Avec ses mains tachées d’encre et sa barbe de trois jours, François-Xavier de Boissoudy, 48 ans, ressemble plus à un artisan qu’à un peintre de salon. Dans une remarquable exposition à la Galerie Guillaume (8ème arrondissement), le peintre chrétien présente une série d’encres sur papier sur le thème de la Résurrection. Et parvient l’exploit de renouveler un motif classique de l’art sacré, sans tomber dans les travers de l’abstraction contemporaine.
La rencontre de Madeleine et du Christ, au matin de la Résurrection est, de l’aveu même de l’auteur, sa pièce la plus réussie (illustration). On y voit Jésus tendre les mains vers l’ancienne prostituée qui s’élance vers lui, pleine de la joie de l’aube et du pardon. « Noli me tangere », ne me touche pas, dit le Sauveur à celle qui voudrait l’éteindre. Leurs deux silhouettes unies dans un face-à-face impossible et mystérieux, se regardent avec amour dans la nature foisonnante du jardin de Gethsémani. D’autres toiles méritent qu’on s’y arrête. « Jérusalem » présente un sombre Golgotha devant la ville sainte aux murailles rosées. Au dessous, un puits de lumière évoque le caveau où survient le mystère des mystères. Sublime intuition que d’avoir voulu représenter le moment même où survient la Résurrection, dans un flash lumineux sous la ville endormie.
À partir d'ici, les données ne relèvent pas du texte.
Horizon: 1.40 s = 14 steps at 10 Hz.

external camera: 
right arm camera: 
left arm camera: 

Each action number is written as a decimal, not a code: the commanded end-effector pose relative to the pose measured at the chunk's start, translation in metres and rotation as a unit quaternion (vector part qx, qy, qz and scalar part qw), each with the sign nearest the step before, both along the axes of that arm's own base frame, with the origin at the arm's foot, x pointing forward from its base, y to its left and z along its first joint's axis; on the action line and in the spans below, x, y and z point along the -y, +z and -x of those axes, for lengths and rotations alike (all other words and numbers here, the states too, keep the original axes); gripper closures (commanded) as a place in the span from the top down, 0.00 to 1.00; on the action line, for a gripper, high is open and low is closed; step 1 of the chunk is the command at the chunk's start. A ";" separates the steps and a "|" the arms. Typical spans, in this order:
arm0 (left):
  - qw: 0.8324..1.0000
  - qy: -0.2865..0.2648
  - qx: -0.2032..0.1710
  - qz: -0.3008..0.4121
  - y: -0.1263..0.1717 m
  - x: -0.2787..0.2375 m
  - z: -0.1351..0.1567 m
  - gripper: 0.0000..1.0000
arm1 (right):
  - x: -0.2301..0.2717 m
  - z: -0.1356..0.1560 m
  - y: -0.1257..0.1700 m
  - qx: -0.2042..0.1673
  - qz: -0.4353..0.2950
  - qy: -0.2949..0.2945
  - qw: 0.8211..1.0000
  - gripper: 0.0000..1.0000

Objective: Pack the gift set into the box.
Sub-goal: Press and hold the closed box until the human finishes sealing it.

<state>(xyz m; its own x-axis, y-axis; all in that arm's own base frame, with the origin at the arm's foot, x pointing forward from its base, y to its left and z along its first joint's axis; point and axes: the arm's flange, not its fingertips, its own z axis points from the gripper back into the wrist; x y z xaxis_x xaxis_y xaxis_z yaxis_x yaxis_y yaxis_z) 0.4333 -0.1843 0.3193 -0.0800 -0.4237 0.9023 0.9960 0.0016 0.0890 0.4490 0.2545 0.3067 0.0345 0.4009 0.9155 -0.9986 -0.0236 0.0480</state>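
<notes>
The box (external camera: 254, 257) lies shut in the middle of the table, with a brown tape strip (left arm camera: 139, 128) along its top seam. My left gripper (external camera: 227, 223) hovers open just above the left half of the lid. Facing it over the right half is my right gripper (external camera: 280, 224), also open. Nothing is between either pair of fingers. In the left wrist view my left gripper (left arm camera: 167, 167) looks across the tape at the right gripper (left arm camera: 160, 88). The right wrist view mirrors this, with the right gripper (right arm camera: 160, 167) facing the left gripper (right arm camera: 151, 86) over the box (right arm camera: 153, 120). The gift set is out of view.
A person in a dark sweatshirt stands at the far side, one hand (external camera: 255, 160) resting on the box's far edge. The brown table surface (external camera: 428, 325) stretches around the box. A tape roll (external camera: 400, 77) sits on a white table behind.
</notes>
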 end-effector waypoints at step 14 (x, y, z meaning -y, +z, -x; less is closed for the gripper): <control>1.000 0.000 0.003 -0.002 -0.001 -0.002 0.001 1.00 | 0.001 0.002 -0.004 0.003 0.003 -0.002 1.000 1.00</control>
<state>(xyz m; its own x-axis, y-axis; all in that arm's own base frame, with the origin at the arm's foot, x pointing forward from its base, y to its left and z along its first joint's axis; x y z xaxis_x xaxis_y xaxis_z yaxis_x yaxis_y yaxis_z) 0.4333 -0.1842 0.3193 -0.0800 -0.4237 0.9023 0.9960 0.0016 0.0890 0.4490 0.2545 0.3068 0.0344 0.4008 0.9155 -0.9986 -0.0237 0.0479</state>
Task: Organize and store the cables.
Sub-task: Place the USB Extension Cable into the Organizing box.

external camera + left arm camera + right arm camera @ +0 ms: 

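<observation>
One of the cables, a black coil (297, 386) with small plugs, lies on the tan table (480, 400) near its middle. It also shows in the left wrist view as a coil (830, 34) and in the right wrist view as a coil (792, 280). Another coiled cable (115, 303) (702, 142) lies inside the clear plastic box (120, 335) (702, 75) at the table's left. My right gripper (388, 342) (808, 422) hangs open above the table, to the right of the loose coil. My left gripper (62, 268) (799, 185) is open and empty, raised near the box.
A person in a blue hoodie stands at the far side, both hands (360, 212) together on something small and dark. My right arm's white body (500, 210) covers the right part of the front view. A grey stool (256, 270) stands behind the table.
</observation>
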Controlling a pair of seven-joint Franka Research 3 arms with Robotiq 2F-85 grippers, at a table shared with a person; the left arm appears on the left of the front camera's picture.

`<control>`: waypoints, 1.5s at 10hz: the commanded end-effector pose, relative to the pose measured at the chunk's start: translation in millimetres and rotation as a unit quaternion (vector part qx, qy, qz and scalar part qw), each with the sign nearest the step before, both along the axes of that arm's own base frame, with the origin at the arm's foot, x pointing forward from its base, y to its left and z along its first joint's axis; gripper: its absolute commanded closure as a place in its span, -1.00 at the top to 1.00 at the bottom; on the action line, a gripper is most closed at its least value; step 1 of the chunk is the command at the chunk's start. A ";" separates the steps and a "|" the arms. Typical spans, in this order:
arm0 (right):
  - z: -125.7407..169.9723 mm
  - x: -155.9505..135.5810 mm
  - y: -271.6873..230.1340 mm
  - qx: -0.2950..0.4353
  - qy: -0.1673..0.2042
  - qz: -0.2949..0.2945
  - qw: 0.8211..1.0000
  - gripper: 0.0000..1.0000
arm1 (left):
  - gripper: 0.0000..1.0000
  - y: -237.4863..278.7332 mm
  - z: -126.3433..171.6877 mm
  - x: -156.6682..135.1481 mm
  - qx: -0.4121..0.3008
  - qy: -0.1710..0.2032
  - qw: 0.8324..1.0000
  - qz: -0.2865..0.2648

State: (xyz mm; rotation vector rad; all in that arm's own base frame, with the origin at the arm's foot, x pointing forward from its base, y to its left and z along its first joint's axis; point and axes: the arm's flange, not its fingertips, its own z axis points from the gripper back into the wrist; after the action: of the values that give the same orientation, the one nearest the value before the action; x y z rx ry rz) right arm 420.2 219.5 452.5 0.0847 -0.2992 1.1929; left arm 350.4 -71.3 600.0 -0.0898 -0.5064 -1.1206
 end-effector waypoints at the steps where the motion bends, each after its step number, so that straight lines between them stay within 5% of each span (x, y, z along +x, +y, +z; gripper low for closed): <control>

Joie. Mélancolie. Ombres et lumière. Madeleine pleurant à l’intérieur du tombeau. Madeleine riant s’élançant hors du caveau annoncer la bonne nouvelle. Pierre et Jean courant dans l’aube sous un grand arbre frissonnant. Jésus serviteur, faisant griller des poissons sur le bord du lac de Tibériade pour ses disciples incrédules. Les pèlerins d’Emmaüs rappelant le Christ, qui « fait semblant d’aller plus loin », pour leur laisser la liberté de le retenir. Le Christ se tenant devant le tombeau, face à l’homme, dont le visage, troublante tache faite d’encre et d’eau semble habitée d’une profonde humanité.
Toutes ces scènes qui suivent la Résurrection, tirées de l’Evangile, sont des scènes de rencontre. De face-à-face entre le Dieu ressuscité et l’homme. Joie, tristesse et incrédulité se lisent sur les visages à l’annonce du tombeau vide. Rencontres qui permettent au peintre de transmettre sa propre rencontre avec le Christ, dont il tire la substance et le sens de son travail artistique.
Loin d’un art conceptuel qui prétendrait forcer à l’interrogation métaphysique, François-Xavier Boissoudy fait de son pinceau le simple relais de sa joie intérieure. Sa technique elle-même témoigne de l’humilité de sa démarche, la seule qui convienne à l’art sacré. Cette technique de lavis qui fait sa marque, permet de laisser surgir sur la toile, à mesure que l’encre et l’eau se rencontrent, des visages et des formes étonnantes. « J’aime être obéissant », confie le peintre. Contre l’abstraction contemporaine qui nie la réalité, il veut « témoigner d’une sacralité vivante ». L’esthétique parfois cinématographique de sa peinture n’est pas sans rappeler la mystique d’un Terrence Malick, où le symbolique et l’incarné ne s’opposent pas mais se répondent.
Un peu de rouge et de bleu mélangé à l’encre noire et sépia lui suffisent pour faire surgir la grâce. « J’ai voulu peindre l’irruption de la lumière dans le monde », dit le peintre.
On n’allume pas une lampe pour la mettre ensuite sous le boisseau. S’il est une phrase de l’Evangile qui résume l’art de Boissoudy c’est celle-là.
Résurrection, du 9 avril au 30 mai, Galerie Guillaume, 32, rue de Penthièvre (Paris 8ème). Du mardi au samedi de 14h à 19h.